== EXERCISE DESCRIPTION ==
Each line below should be repeated exactly, but no picture should be carried over.

== INFORMATION PROVIDED ==
=== Begin Enclosure ===
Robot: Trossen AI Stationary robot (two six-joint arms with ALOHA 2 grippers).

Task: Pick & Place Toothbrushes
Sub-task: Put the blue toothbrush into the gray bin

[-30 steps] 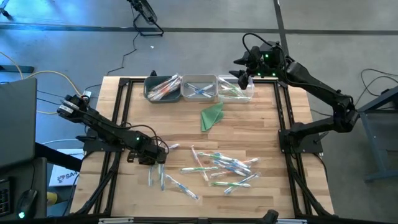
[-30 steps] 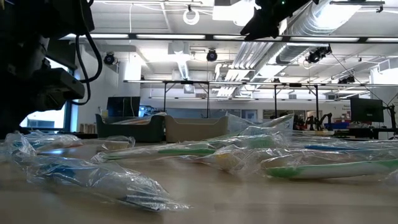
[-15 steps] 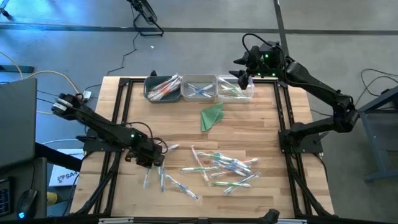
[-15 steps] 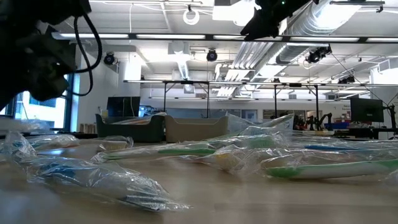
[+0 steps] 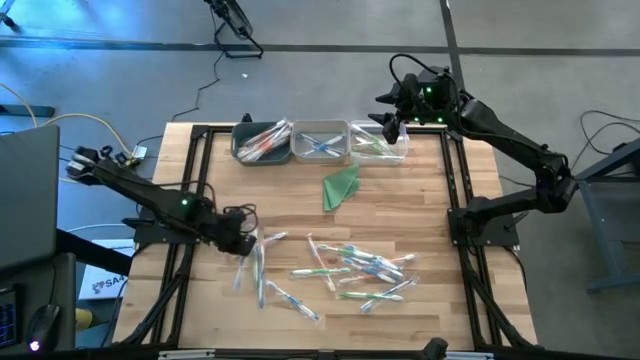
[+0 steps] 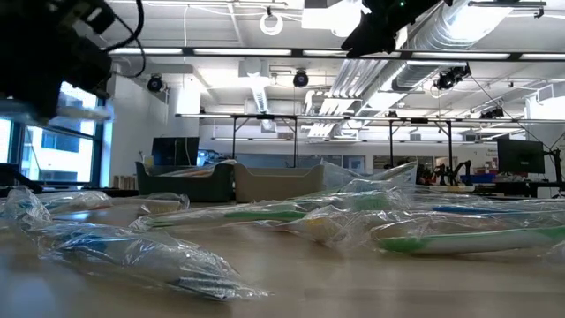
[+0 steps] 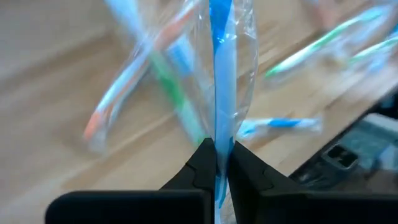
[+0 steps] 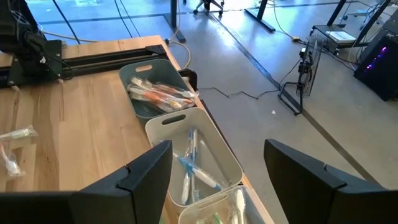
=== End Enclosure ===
== YOUR SOLUTION ==
Robot: Trossen AI Stationary robot (two six-joint arms with ALOHA 2 grippers).

Task: Pick & Place Toothbrushes
Sub-task: Put the blue toothbrush into the gray bin

[-30 steps] 
[-30 steps] 
[-15 steps] 
[-15 steps] 
[+0 steps] 
[+0 steps] 
[+0 steps] 
[+0 steps] 

What was requested is fully covered by this answer.